Data recovery is possible because a file and the information about that file are stored in different places. For example, the Windows operating system uses a file allocation table to track which files are on the hard drive and where they are stored. The allocation table is like a book's table of contents, while the actual files on the hard drive are like the pages in the book.
When data needs to be recovered, it's usually only the file allocation table that's not working properly. The actual file to be recovered may still be on the hard drive in flawless condition. If the file still exists -- and it is not damaged or encrypted -- it can be recovered. If the file is damaged, missing or encrypted, there are other ways of recovering it. If the file is physically damaged, it can still be reconstructed. Many applications, such as Microsoft Office, put uniform headers at the beginning of files to designate that they belong to that application. Some utilities can be used to reconstruct the file headers manually, so at least some of the file can be recovered.
Most data recovery processes combine technologies, so organizations aren't solely recovering data by tape. Recovering core applications and data from tape takes time, and you may need to access your data immediately after a disaster. There are also risks involved with transporting tapes.
In addition, not all production data at a remote location may be needed to resume operations. Therefore, it's wise to identify what can be left behind and what data must be recovered.
Data recovery techniques
Instant recovery, also known as recovery in place, tries to eliminate the recovery window by redirecting user workloads to the backup server. A snapshot is created so the backup remains in a pristine state and all user write operations are redirected to that snapshot; users then work off the backup virtual machine (VM) and the recovery process begins in the background. Users have no idea the recovery is taking place, and once the recovery is complete, the user workload is redirected back to the original VM.

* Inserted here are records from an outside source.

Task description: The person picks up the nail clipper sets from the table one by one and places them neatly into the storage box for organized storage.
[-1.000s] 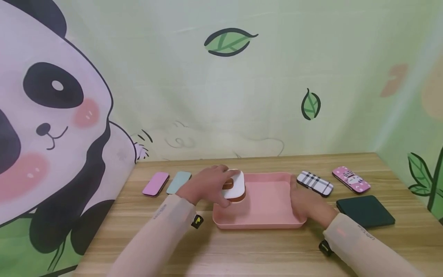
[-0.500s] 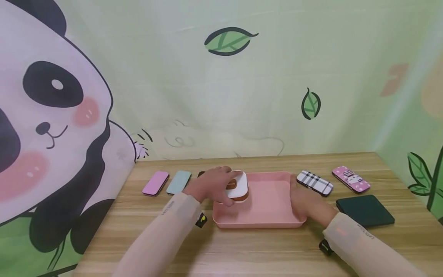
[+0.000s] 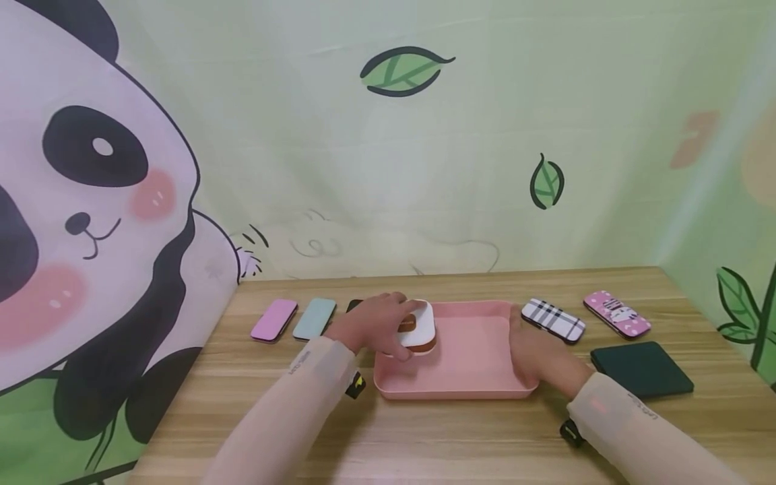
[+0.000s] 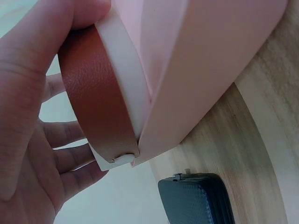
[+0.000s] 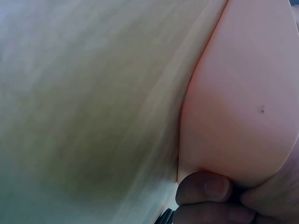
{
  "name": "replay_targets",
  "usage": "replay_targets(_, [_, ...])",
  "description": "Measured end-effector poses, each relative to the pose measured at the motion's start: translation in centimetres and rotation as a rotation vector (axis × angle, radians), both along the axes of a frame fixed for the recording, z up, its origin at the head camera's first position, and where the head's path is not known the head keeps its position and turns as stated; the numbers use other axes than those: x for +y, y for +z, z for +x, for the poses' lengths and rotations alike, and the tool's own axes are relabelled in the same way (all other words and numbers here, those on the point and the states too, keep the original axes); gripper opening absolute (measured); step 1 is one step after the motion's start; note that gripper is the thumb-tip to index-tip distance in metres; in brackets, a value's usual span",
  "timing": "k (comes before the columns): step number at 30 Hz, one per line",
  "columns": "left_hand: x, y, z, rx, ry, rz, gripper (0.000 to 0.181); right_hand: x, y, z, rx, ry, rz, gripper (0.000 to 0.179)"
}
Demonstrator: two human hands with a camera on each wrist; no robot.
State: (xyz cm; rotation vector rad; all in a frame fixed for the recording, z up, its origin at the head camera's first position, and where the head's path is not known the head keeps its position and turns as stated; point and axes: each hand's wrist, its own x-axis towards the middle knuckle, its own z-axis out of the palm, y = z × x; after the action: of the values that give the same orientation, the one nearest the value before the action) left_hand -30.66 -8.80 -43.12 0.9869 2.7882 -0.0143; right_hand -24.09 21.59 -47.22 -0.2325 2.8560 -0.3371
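Note:
My left hand (image 3: 376,327) grips a small square case (image 3: 424,323) with a white top, a brown label and a brown side band. In the left wrist view, the thumb lies along the near side of the case (image 4: 96,93) and the other fingers reach behind it. The case sits at the left end of a shallow pink tray (image 3: 469,343), overlapping its left wall. At the opposite end, my right hand (image 3: 533,353) holds the tray's right wall. The right wrist view has its curled fingers (image 5: 205,189) against the tray's outer side (image 5: 243,102).
To the left lie a pink case (image 3: 275,320) and a light teal case (image 3: 314,318). A black case (image 4: 198,198) with a clasp is partly behind my left hand. On the right are a plaid case (image 3: 553,319), a pink patterned case (image 3: 617,314) and a dark green flat case (image 3: 642,368).
My left hand has shifted slightly right with the square case, uncovering part of the black case behind it. The right hand and the tray stay in place.

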Motion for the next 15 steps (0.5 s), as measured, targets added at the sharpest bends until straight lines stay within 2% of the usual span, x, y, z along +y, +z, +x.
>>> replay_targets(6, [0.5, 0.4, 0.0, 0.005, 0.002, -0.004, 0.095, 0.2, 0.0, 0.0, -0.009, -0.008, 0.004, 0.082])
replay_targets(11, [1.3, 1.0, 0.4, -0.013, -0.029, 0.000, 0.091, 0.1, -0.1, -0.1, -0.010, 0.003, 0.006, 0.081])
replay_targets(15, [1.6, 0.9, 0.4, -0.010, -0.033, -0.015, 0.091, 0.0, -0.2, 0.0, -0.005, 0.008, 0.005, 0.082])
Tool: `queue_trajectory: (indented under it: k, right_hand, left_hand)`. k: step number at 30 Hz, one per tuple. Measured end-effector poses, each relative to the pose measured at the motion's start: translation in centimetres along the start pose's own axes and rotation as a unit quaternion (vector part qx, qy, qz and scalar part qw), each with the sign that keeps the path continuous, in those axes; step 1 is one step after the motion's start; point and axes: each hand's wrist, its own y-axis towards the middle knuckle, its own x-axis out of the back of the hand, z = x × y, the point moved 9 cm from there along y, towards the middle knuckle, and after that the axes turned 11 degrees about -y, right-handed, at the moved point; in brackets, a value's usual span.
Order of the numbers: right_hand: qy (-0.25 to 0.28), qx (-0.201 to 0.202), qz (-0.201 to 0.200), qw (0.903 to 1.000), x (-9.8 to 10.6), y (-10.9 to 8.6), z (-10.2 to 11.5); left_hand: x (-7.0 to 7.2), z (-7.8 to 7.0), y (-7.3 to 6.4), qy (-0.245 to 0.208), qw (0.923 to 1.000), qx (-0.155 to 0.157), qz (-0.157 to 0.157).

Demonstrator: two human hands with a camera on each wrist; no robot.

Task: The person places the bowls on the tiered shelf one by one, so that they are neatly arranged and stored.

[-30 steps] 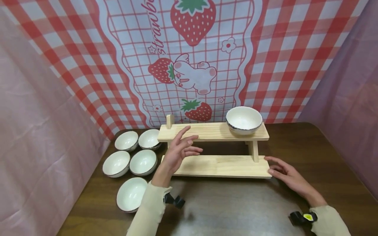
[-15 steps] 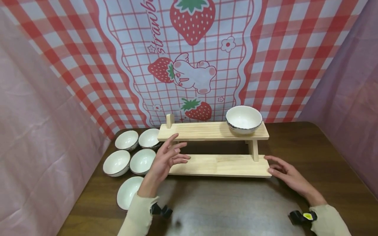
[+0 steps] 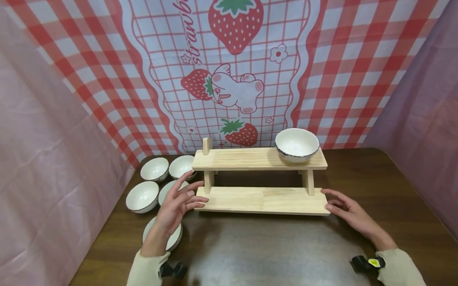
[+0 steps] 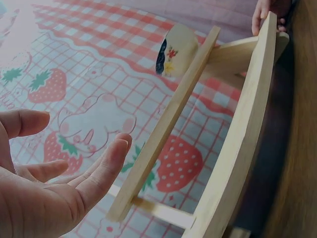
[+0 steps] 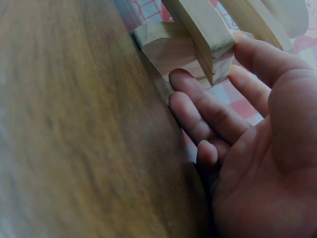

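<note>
A two-tier pale wooden shelf [image 3: 259,159] stands on the table with a white, dark-rimmed bowl [image 3: 297,143] at the upper board's right end. My left hand [image 3: 175,208] hovers left of the shelf, fingers spread and holding nothing; it partly covers two of the bowls behind it. In the left wrist view, its fingers [image 4: 111,163] are apart from the wood. At the lower board's right end, my right hand [image 3: 352,214] touches the wood with thumb and index finger. Its other fingers [image 5: 198,114] curve loosely beside the board in the right wrist view.
Several white bowls sit left of the shelf, including a front bowl [image 3: 175,238] and an outer bowl [image 3: 142,196]. A strawberry-print cloth [image 3: 229,89] hangs behind the brown table [image 3: 358,171]. Pink curtains [image 3: 53,159] flank both sides.
My left hand has moved left and slightly toward me, from in front of the shelf to over the bowls. My right hand stays at the board's end; the shelf and bowls look unmoved.
</note>
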Motion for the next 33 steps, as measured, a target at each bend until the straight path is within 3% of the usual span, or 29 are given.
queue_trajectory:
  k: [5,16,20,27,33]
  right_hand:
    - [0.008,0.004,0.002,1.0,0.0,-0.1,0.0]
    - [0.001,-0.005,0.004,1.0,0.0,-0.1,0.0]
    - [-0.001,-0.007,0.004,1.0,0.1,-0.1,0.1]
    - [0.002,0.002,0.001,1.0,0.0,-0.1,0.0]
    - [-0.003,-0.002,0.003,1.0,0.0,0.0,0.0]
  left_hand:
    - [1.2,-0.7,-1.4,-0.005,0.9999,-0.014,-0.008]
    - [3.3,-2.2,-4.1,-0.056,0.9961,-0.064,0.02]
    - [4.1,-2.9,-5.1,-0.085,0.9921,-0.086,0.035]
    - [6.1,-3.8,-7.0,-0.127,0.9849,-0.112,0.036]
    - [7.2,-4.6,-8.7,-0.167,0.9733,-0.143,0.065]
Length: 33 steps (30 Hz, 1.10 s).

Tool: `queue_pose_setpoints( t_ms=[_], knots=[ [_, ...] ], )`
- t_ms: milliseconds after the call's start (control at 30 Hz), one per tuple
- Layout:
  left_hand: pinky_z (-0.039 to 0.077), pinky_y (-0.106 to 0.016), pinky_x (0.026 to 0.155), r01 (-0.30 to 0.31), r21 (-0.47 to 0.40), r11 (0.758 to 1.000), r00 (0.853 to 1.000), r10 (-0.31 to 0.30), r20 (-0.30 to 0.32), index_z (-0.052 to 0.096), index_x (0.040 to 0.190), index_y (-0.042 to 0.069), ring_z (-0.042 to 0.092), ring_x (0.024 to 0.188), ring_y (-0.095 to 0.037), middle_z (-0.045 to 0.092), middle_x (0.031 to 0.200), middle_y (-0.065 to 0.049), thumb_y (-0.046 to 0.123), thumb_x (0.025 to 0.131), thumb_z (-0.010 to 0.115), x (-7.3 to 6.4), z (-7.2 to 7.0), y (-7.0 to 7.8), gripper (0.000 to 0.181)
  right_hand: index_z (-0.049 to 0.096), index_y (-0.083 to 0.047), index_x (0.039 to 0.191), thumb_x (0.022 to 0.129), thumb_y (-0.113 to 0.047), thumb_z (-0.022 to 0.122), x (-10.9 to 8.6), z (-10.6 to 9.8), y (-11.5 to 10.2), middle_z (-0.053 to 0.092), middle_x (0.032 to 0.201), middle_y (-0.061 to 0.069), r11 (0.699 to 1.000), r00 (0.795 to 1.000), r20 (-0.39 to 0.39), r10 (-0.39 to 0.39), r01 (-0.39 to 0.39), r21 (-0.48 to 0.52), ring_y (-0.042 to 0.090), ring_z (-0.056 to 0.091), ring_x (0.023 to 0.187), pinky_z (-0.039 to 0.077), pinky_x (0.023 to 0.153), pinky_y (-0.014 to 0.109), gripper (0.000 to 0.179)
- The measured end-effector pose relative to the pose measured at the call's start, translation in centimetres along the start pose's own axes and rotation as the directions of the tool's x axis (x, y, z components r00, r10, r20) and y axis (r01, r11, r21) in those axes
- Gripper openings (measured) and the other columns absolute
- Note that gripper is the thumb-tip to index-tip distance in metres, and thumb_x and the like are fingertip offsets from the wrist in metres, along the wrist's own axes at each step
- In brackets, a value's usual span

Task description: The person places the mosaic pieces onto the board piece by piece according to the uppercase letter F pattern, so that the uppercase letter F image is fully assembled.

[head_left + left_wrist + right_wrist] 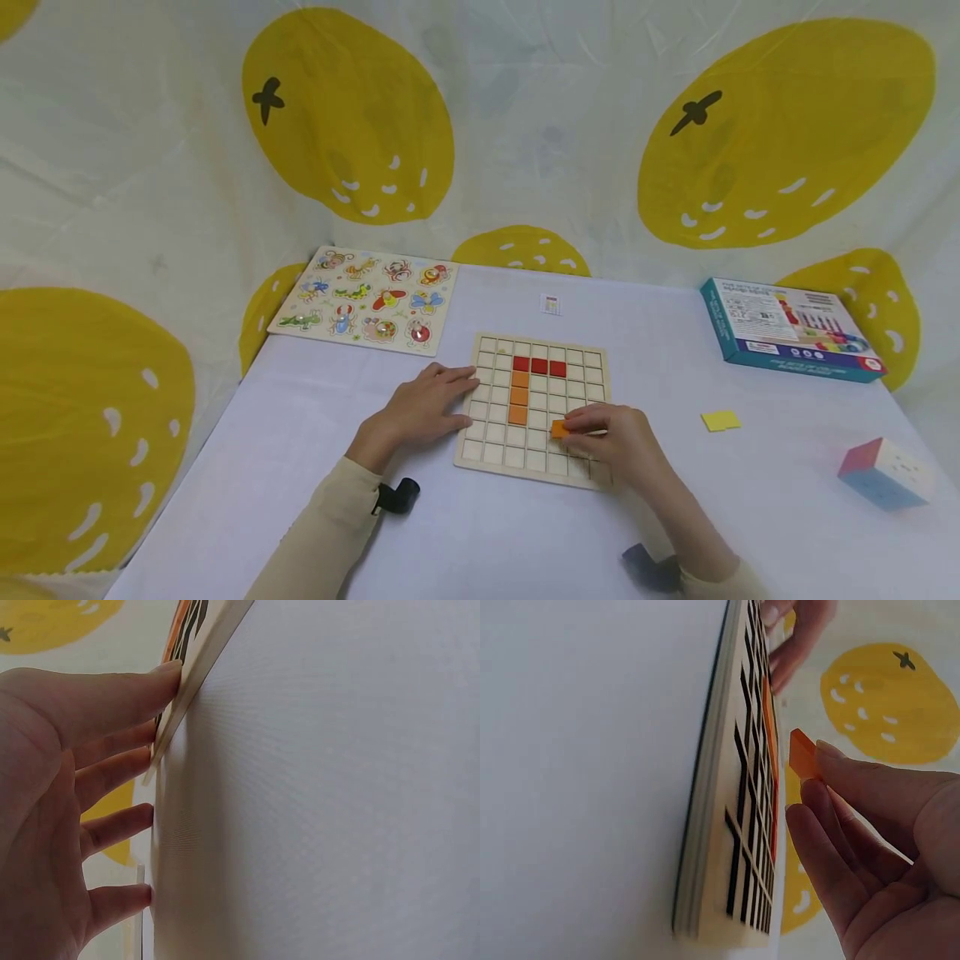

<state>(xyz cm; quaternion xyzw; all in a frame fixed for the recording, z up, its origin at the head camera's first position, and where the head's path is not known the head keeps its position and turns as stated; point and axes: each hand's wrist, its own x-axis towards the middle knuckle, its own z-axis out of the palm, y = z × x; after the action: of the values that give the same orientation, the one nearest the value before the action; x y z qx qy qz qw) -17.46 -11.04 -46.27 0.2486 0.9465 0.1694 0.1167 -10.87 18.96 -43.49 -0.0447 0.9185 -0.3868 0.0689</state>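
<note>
A wooden grid board (pixel 514 457) lies flat on the white table. Three red tiles (pixel 539 366) form a row near its top, and three orange tiles (pixel 518 396) run down in a column below the leftmost red one. My right hand (pixel 611 437) pinches an orange tile (pixel 804 754) between thumb and fingertips, over the lower right part of the grid. At the board's left side, my left hand (pixel 429 406) rests with fingers spread and extended. Its thumb (pixel 142 694) touches the board's edge in the left wrist view.
Behind the left hand lies a puzzle board (pixel 362 293) with insect pictures. A small printed card (pixel 551 304) lies beyond the grid. To the right are yellow pieces (pixel 721 420), a teal-edged box (pixel 795 329) and a coloured cube (pixel 887 473). Lemon-patterned cloth hangs behind.
</note>
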Motion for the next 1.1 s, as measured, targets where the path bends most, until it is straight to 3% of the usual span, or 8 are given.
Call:
queue_pose_setpoints(
  t_ms=[400, 733, 1100],
  knots=[
    [0.053, -0.05, 0.1, 0.005, 0.0, 1.0, 1.0, -0.005, 0.007, 0.053, 0.15, 0.025, 0.046, 0.14, -0.02, 0.042, 0.163, 0.01, 0.042, 0.092, 0.073, 0.1, 0.1, -0.1, 0.064, 0.084, -0.01, 0.093, 0.078, -0.01, 0.087, 1.0, 3.2, -2.2, 0.08, 0.099, 0.002, 0.995, 0.996, 0.018, -0.082, 0.081, 0.054, 0.019, 0.075, 0.099, 0.062, 0.079, 0.023, 0.016],
    [0.053, -0.049, 0.1, 0.011, -0.003, 1.0, 1.0, -0.011, 0.008, 0.053, 0.15, 0.026, 0.045, 0.14, -0.02, 0.042, 0.163, 0.011, 0.042, 0.092, 0.073, 0.1, 0.0, 0.0, 0.063, 0.084, -0.01, 0.09, 0.076, -0.006, 0.088, 1.0, 4.7, -2.3, 0.08, 0.093, -0.003, 0.978, 0.984, -0.016, -0.175, 0.173, -0.114, 0.016, 0.075, 0.096, 0.061, 0.085, 0.032, 0.015],
    [0.053, -0.05, 0.101, 0.013, -0.009, 1.0, 1.0, -0.013, 0.015, 0.053, 0.15, 0.025, 0.045, 0.14, -0.02, 0.041, 0.164, 0.01, 0.041, 0.092, 0.073, 0.1, -0.1, 0.1, 0.063, 0.084, -0.009, 0.085, 0.072, -0.002, 0.089, 1.1, 5.1, -2.7, 0.08, 0.088, -0.003, 0.978, 0.987, -0.062, -0.147, 0.135, -0.157, 0.016, 0.076, 0.092, 0.061, 0.086, 0.035, 0.016]
  ],
)
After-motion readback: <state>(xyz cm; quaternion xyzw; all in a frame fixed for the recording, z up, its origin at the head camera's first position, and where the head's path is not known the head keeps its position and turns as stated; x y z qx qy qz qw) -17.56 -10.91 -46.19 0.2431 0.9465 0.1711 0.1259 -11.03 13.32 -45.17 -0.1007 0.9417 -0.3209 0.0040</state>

One way to avoid the time-consuming and costly process of data recovery is to prevent the data loss from ever taking place. Data loss prevention (DLP) products help companies identify and stop data leaks, and come in two versions: stand-alone and integrated.
- Stand-alone DLP products can reside on specialized appliances or be sold as software.
- Integrated DLP products are usually found on perimeter security gateways and are useful for detecting sensitive data at rest and in motion.
Unlike stand-alone data loss prevention products, integrated DLP products usually do not share the same management consoles, policy management engines and data storage.
Integrating data recovery into a DR plan
An organization's disaster recovery plan should identify the people in the organization responsible for recovering data, provide a strategy for how data will be recovered, and document acceptable recovery point and recovery time objectives. It should also include the steps to take in recovering data.
For example, if a building is inoperable, affected business units must be advised to prepare to relocate to an alternate location. If hardware systems have been damaged or destroyed, processes must be activated to recover damaged hardware. Processes to recover damaged software should also be part of the DR plan.
Some resources worth reviewing are the National Institute for Standards and Technology SP 800-34 standard, as well as ISO 24762 and 27031 standards.
A business impact analysis can help an organization understand its data requirements and identify the minimum amount of time needed to recover data to its previous state. One challenge to data loss and data recovery is getting a handle on the unstructured data stored on various devices.
But there are steps that can mitigate the damage. Start by classifying data based on its sensitivity and determine which classifications must be secured. Then, determine how much data would have to be compromised to affect the organization. Undertake a risk assessment to determine what controls are needed to protect sensitive data. Finally, put systems in place to store and protect that content.